▶ What to work on
A copy is needed of each line in the records that has the word "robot".

▶ Material for this task
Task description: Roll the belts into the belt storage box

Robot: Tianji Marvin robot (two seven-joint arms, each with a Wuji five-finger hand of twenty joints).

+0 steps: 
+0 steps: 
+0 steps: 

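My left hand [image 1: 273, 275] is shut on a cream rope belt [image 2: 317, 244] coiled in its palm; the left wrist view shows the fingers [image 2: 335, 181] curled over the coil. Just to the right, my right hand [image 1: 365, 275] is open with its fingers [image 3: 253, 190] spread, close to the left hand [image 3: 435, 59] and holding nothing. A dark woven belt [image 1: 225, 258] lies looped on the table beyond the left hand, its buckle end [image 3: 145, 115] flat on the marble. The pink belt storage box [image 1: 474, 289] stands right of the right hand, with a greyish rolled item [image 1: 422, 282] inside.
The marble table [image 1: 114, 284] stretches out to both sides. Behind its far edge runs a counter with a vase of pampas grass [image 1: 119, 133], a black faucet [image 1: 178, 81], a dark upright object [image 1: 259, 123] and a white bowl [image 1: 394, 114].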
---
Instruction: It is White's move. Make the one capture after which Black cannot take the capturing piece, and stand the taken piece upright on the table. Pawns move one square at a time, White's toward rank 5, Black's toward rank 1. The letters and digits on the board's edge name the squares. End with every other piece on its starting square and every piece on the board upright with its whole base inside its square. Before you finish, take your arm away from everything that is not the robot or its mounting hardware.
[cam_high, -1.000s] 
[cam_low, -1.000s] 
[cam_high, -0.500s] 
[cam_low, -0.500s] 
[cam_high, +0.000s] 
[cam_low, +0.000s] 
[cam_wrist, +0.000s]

▶ Task result
Robot: Tianji Marvin robot (two seven-joint arms, each with a Wuji five-finger hand of twenty joints).
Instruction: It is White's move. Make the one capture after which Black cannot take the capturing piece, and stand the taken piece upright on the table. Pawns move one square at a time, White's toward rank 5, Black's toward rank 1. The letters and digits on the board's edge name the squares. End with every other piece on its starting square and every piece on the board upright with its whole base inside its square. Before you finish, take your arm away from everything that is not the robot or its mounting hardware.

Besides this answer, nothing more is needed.